Familia Actual
Propiamente castiga el que lo hace mal, porque quien sabe corregir con cariño y exigencia no está propiamente castigando, sino educando
Muchos padres siguen creyendo que es imposible educar sin castigar, que para que los hijos obedezcan, para que se atengan a unos límites justos y necesarios, para que cumplan con sus deberes o respeten las normas es imprescindible utilizar premios y castigos, recompensas y correctivos o incluso una cierta violencia para reajustar los comportamientos díscolos.
Pero lo que los padres (y los hijos) necesitan es encontrar otras soluciones que tengan el castigo como una alternativa excepcional. Propiamente castiga el que lo hace mal, porque quien sabe corregir con cariño y exigencia no está propiamente castigando, sino educando. Los correctivos duros y duraderos, excluyentes y desconectados del hecho a reprender, amenazadores y a veces inhumanos, violentos y vengativos, que prohíben cosas buenas u obligan a realizar actividades absurdas, no llevan a ninguna parte. Probablemente por la simple razón de que quien castiga no se incluye en el castigo.
Sobre todo ello nos hace reflexionar la anécdota que, en cierta ocasión, contó el doctor Arun Gandhi, nieto de Mahatma Gandhi y fundador del Instituto M. K. Gandhi para la Vida Sin Violencia.
Cuando tenía 16 años y vivía con sus padres en el Instituto que su abuelo había fundado en medio de unas grandes plantaciones de azúcar, a unos treinta kilómetros de Durban, en Sudáfrica, su padre le pidió que le llevara a la ciudad para asistir a una conferencia que duraba toda la jornada. Arun se puso muy contento porque se le presentaba una ocasión de las pocas que en aquella época tenía de pasar un día en la ciudad. Aprovechando el viaje, su madre le dio una lista de compras y su padre le pidió que llevara el coche al taller.
Llegados a su destino, padre e hijo se despidieron hasta las cinco de la tarde, hora a la que acababa la conferencia. Arun hizo los recados en un periquete, dejó el coche en el taller y le quedó tiempo suficiente para meterse en un cine. No recordaba el tiempo que hacía que no veía una película de John Wayne. La sesión continua hizo que se olvidara del reloj. De pronto eran las cinco y media. Salió a toda prisa, corrió al taller y se presentó a recoger a su padre con una hora de retraso.
–¿Qué te ha pasado? ¿Por qué llegas tarde?
Arun se sentía mal por haberse quedado viendo una película mientas su padre esperaba durante una hora después de una larga jornada, y soltó una mentira:
–El coche no estaba listo y tuve que esperar.
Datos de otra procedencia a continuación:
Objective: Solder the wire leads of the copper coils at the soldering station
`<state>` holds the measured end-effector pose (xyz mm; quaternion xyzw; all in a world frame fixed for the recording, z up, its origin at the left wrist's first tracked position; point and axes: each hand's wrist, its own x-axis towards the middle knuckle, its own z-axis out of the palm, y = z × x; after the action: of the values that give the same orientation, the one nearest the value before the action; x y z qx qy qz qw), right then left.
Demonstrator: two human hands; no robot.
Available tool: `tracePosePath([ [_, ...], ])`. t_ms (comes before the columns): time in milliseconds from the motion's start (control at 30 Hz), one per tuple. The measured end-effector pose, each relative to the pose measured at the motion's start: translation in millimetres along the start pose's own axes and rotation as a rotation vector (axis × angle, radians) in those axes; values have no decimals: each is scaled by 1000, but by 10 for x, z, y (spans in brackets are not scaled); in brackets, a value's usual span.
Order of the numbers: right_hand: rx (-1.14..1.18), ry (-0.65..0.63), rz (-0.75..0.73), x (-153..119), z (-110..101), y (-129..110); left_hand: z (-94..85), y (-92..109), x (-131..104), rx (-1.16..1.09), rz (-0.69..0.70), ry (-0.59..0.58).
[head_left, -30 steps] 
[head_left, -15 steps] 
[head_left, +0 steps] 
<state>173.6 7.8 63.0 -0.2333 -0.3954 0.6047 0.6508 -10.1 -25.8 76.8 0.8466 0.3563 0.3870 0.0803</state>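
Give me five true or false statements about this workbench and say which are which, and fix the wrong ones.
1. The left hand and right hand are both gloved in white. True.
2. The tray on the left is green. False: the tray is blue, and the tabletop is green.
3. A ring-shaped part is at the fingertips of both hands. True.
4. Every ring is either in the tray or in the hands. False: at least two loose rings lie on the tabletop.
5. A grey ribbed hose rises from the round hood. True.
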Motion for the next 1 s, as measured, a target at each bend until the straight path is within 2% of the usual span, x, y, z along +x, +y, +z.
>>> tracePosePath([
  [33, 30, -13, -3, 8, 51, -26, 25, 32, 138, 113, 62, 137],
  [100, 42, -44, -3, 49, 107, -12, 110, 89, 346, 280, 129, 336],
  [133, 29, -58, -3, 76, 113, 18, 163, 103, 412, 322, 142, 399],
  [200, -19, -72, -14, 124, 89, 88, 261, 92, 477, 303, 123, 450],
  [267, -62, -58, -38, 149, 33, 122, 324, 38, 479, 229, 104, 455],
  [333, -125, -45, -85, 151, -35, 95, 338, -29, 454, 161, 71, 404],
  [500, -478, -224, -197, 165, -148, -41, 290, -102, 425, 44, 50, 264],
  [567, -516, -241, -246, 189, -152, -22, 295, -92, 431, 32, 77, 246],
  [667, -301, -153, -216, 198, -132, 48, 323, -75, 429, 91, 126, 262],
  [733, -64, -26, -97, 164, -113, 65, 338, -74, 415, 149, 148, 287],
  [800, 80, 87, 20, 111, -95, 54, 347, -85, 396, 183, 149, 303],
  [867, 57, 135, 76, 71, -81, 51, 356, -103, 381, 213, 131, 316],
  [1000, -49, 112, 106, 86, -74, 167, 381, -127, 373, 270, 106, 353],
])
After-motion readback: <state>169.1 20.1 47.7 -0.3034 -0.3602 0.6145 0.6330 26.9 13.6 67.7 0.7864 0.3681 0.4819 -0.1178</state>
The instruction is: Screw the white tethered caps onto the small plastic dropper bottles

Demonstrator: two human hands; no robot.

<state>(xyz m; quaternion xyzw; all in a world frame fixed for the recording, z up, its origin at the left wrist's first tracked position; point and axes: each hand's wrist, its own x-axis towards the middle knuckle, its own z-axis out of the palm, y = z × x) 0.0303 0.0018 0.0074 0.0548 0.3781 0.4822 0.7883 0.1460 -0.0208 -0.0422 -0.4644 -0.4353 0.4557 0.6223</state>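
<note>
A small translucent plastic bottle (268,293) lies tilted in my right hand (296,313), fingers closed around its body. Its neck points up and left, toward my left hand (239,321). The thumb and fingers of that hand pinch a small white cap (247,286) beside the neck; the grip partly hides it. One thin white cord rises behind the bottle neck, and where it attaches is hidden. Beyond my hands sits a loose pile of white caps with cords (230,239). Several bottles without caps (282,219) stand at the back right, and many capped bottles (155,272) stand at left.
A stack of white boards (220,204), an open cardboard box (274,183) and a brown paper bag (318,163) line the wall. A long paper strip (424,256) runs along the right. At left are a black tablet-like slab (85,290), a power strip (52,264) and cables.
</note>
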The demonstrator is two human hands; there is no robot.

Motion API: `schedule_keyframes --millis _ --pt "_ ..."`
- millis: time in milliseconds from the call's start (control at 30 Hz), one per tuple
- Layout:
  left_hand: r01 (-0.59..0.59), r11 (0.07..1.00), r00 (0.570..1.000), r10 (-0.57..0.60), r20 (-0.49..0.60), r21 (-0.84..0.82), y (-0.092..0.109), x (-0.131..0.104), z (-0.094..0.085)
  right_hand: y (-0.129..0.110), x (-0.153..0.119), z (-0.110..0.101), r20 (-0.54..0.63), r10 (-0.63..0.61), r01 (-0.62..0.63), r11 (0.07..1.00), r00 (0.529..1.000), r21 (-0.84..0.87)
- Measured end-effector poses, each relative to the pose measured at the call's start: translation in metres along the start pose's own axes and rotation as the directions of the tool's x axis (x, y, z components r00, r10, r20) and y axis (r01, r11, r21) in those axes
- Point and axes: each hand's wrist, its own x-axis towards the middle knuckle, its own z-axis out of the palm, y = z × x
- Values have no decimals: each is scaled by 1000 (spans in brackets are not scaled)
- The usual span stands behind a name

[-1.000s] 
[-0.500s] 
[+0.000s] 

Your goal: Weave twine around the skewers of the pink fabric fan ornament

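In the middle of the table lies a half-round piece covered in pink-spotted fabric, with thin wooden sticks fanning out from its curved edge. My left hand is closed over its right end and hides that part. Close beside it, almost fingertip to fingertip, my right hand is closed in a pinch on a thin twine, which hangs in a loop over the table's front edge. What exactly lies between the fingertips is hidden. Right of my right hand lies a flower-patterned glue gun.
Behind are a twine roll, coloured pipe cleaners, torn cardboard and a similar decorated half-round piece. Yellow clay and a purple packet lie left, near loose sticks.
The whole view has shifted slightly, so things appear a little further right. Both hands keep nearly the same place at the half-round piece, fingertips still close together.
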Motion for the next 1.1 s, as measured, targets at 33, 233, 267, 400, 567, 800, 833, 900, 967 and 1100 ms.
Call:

Pero su padre había llamado al taller y sabía que eso no era cierto. Se entristeció y dijo:
–Algo no he hecho bien, hijo mío, no he sabido educarte para que tengas la suficiente confianza de decirme la verdad. Voy a reflexionar sobre ello, volveré a casa caminando para poder pensar en qué punto me he equivocado.
Así que, vestido con su elegante traje y sus zapatos nuevos, hizo los casi treinta kilómetros de vuelta por caminos mal pavimentados y a oscuras. Su hijo lo siguió con el coche durante las cinco horas y media que tardó en llegar a casa.
«Desde aquel momento –confiesa Arun, el nieto de Gandhi–, decidí que nunca más iba a mentir. Muchas veces me acuerdo de ese episodio y pienso… Si me hubiese castigado de la manera como nosotros castigamos a nuestros hijos, ¿hubiese aprendido la lección?»
Arun Gandhi está convencido de que, si su padre le hubiese impuesto un correctivo convencional, hubiese seguido haciendo lo mismo; en cambio, el no-castigo se le quedó impreso en la memoria.